La Suisse, laboratoire de l'islamophobie
Paru le Lundi 30 Novembre 2009Hier, la crainte du péril vert s'est exprimée par un raz-de-marée en faveur de l'interdiction des minarets. L'ampleur inattendue de ce succès de la droite dure et chrétienne est à la mesure du coup de poing reçu par les défenseurs d'une Suisse fondée sur le respect des minorités. En étant le premier pays occidental à inscrire une telle discrimination religieuse dans sa Constitution, elle met à mal l'Etat de droit, basé sur l'équité de traitement.
Ainsi, paradoxalement, la victoire populaire d'hier grâce aux outils de la démocratie est une défaite de cette dernière. La Cour européenne des droits de l'homme aura probablement à se prononcer sur la validité du nouvel article. Mais même si Strasbourg devait l'annuler, le mal est fait.
L'uppercut cogne les principaux partis, les milieux économiques et les Eglises, tous désavoués. Mais il va en premier lieu au Conseil fédéral et au parlement. Ils avaient refusé d'invalider l'initiative, au motif qu'elle ne violait pas le noyau dur des droits humains. Ce manque de courage politique était justifié par une confiance dans le bons sens du peuple. C'est raté, même si le gouvernement voulait croire, hier, que le scrutin «ne constitue pas l'expression d'un rejet de la communauté musulmane, de sa religion ou de sa culture». La méthode Coué pour tenter de calmer le jeu sur la scène internationale.

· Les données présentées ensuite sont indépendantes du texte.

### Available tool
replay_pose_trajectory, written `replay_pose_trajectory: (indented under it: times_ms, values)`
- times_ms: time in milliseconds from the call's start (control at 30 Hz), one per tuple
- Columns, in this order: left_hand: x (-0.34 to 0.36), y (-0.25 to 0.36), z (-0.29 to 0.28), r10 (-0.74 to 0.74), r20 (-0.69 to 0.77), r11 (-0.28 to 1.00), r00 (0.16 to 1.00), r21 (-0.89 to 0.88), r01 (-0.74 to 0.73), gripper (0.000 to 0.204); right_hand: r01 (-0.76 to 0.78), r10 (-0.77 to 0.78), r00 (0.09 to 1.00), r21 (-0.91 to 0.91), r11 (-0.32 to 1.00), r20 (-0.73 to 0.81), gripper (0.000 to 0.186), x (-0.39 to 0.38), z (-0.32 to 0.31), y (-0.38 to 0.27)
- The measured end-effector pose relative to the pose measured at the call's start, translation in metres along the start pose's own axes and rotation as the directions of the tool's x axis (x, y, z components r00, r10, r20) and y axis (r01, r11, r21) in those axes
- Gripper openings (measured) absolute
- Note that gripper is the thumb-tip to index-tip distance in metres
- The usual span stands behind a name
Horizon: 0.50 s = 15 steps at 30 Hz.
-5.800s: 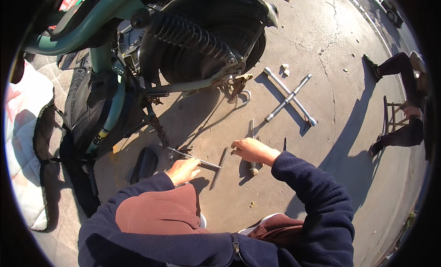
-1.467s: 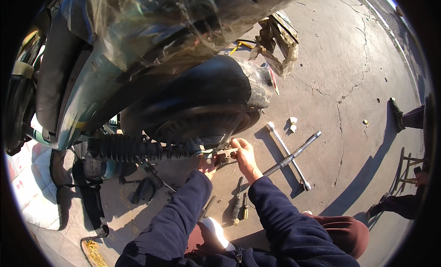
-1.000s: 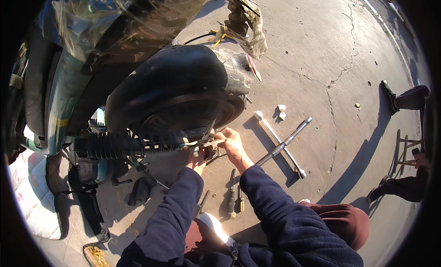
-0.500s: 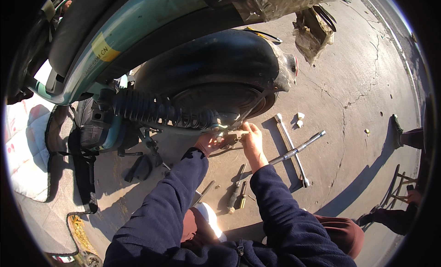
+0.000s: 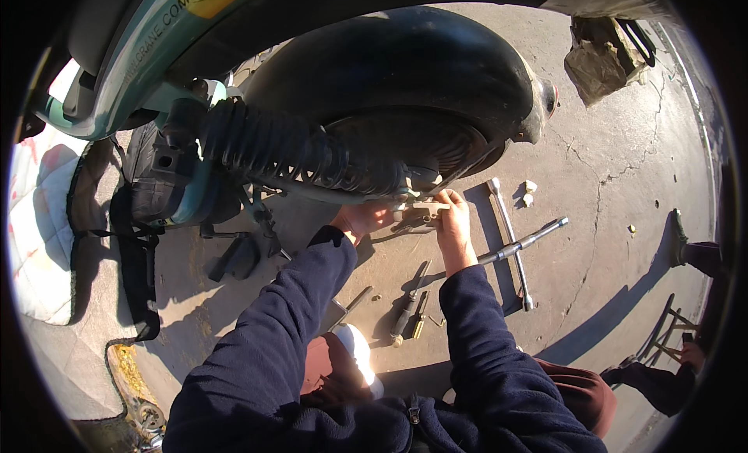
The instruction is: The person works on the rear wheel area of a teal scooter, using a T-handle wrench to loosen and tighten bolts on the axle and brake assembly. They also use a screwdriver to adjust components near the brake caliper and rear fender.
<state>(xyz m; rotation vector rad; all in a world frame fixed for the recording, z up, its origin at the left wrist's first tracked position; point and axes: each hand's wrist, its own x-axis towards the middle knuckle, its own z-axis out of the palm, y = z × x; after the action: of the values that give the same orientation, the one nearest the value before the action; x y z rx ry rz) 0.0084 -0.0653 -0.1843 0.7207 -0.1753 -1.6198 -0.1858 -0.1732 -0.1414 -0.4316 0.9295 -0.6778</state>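
Both hands are at the rear wheel end of a scooter, below a black coil shock absorber (image 5: 284, 151). My right hand (image 5: 456, 229) has its thumb and fingers closed on the edge of a small pale metal bracket (image 5: 427, 210) near the axle. Just to its left, my left hand (image 5: 363, 219) reaches under the frame by the bottom of the shock absorber. Its fingertips are partly hidden by shadow and metal parts, so its grip does not show. The black rear mudguard (image 5: 397, 63) arches over the wheel (image 5: 413, 137) beyond my hands.
A four-way wheel wrench (image 5: 510, 249) lies on the concrete to the right. Screwdrivers (image 5: 407, 313) lie between my forearms. A quilted cover (image 5: 47, 243) hangs at the left, and brown wrapping (image 5: 604, 63) dangles at the far right. Another person's leg (image 5: 701, 256) shows at the right edge.
The view has shifted, so the shock absorber and wheel look larger and closer. Both hands stay by the bracket; the right hand's fingers have moved slightly along its edge.
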Motion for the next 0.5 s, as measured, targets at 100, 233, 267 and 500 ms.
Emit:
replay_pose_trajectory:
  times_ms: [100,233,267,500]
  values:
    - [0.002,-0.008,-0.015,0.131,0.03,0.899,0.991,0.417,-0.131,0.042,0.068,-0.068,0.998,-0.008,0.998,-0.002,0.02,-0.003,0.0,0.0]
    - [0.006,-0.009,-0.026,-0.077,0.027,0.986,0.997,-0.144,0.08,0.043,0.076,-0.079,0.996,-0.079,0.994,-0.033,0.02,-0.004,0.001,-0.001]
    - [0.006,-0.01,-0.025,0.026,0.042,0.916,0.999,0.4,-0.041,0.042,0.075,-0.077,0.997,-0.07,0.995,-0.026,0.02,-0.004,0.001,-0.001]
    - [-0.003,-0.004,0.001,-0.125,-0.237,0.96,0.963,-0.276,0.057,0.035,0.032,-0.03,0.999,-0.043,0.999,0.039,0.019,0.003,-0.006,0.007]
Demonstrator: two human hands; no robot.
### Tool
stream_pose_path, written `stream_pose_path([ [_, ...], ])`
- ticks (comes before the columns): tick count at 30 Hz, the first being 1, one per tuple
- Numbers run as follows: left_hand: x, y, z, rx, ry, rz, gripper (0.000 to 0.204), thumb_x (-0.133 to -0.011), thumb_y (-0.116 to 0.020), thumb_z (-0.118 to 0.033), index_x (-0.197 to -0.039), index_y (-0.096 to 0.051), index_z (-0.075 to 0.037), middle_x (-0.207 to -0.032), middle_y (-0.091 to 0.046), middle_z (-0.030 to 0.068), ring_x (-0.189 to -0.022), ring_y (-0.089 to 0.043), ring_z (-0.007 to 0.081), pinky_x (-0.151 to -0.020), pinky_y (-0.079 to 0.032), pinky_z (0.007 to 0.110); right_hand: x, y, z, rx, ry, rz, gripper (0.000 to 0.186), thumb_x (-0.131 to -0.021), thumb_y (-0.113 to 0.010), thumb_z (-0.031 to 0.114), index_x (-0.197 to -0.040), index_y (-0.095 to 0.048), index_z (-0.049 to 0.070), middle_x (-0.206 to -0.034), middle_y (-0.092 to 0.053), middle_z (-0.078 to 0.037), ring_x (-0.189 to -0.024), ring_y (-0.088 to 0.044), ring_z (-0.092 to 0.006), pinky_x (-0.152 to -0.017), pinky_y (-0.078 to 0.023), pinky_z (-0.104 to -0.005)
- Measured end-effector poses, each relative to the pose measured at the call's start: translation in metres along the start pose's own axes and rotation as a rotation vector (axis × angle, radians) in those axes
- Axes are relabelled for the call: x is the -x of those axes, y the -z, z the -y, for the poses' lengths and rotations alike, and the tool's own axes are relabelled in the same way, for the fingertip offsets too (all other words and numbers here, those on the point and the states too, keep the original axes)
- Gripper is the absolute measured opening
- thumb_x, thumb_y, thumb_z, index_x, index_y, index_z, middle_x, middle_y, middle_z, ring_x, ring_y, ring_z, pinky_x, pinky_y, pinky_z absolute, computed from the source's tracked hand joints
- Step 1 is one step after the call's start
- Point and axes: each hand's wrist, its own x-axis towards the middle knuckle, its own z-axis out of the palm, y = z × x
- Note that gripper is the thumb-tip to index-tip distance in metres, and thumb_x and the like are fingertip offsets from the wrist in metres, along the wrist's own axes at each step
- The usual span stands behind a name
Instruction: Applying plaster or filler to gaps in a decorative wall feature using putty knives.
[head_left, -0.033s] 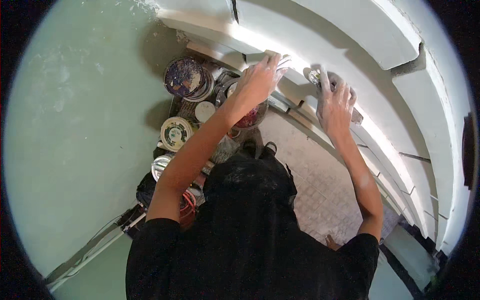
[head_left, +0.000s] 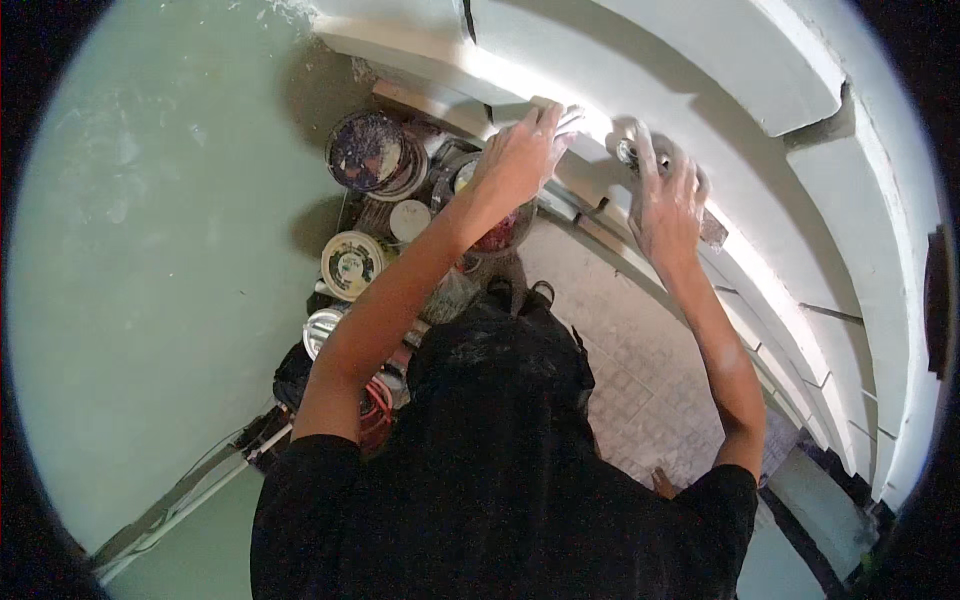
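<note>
My left hand (head_left: 527,158) rests at the lit edge of a white ledge (head_left: 400,45), its whitened fingers stretched out against the ledge. Nothing shows in its grip. Farther right along the same ledge, my right hand (head_left: 668,205) is bent round a small grey-brown block-like piece (head_left: 714,230), whose end sticks out beside the palm; its kind cannot be made out. The index finger points forward along the ledge. A small round, shiny thing (head_left: 627,152) shows beside that fingertip; whether it belongs to the piece is unclear. White dust coats both hands.
Below my left arm stand a stained paint bucket (head_left: 368,152), a pale round lid (head_left: 353,266), a small white lid (head_left: 410,221) and a dark tub with reddish contents (head_left: 500,235). A pale green wall (head_left: 170,250) runs at left. Stepped white panels (head_left: 710,60) curve round at upper right, above a tiled floor (head_left: 620,370).
My right hand has shifted very slightly, its index finger reaching a little farther up the ledge. My left hand stays in nearly the same place.
</note>
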Motion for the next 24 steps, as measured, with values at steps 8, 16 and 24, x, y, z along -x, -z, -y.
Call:
stream_pose_path([
  [8, -0.007, 0.002, 0.005, -0.086, -0.126, -0.024, 0.042, -0.098, -0.052, -0.029, -0.129, -0.047, 0.000, -0.116, -0.060, 0.0220, -0.091, -0.065, 0.0420, -0.078, -0.054, 0.048, -0.009, -0.020, -0.009, 0.001, 0.240, -0.028, 0.066, -0.083, -0.058, 0.011, -0.146, -0.038, 0.008, -0.136, -0.052, -0.008, -0.118, -0.054, -0.0234, -0.102, -0.041, -0.0422],
  [16, 0.000, -0.008, -0.009, -0.149, -0.329, -0.081, 0.036, -0.093, -0.056, -0.017, -0.128, -0.054, -0.005, -0.106, -0.062, 0.0161, -0.075, -0.069, 0.0283, -0.063, -0.059, 0.037, 0.001, -0.013, 0.000, -0.133, 0.136, 0.054, 0.064, -0.084, -0.056, 0.007, -0.145, -0.039, 0.008, -0.137, -0.052, -0.010, -0.128, -0.050, -0.0267, -0.108, -0.039, -0.0439],
  [24, -0.029, 0.010, 0.090, -0.348, -0.295, -0.335, 0.033, -0.088, -0.055, -0.004, -0.121, -0.060, -0.004, -0.106, -0.064, 0.0143, -0.094, -0.068, 0.0277, -0.077, -0.059, 0.038, 0.000, -0.025, -0.009, -0.204, 0.140, -0.098, 0.073, -0.074, -0.059, -0.004, -0.142, -0.046, 0.016, -0.130, -0.059, -0.010, -0.117, -0.057, -0.0298, -0.098, -0.048, -0.0420],
])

Car le monde entier, stupéfait, a observé le berceau du droit humanitaire se muer en laboratoire de l'islamophobie. Mais ce n'est pas hier que la xénophobie a gangrené les esprits. Le scrutin sur les minarets s'inscrit dans une longue liste de votes d'exclusion, dont le durcissement du droit des étrangers et de l'asile, ou le refus de la naturalisation facilitée. En habituant les Suisses à chercher des boucs émissaires, le gouvernement et la majorité de droite portent une responsabilité dans le fiasco de ce dimanche. Sa particularité étant qu'au ressentiment contre l'immigration de populations musulmanes, se mêle une défiance et des craintes contre une religion qui dépassent le contexte helvétique. En imposant dans les urnes l'image figée d'un islam conquérant, incompatible avec la laïcité et insoluble dans les démocraties occidentales, la droite populiste a pris en otage la majorité des croyants qui désirent vivre leur foi dans le respect des lois.
Les musulmans sont donc mis au défi de convaincre que leur religion ne se résume pas à sa caricature fondamentaliste. Ou à un islam conservateur, tant il est vrai que les musulmans libéraux peinent à offrir une alternative dans le paysage religieux et médiatique.
Plutôt qu'un tentant repli identitaire, les musulmans de Suisse doivent s'unir avec les adversaires de l'exclusion. La tâche sera ardue, tant les cartouches de l'extrême droite sont inépuisables.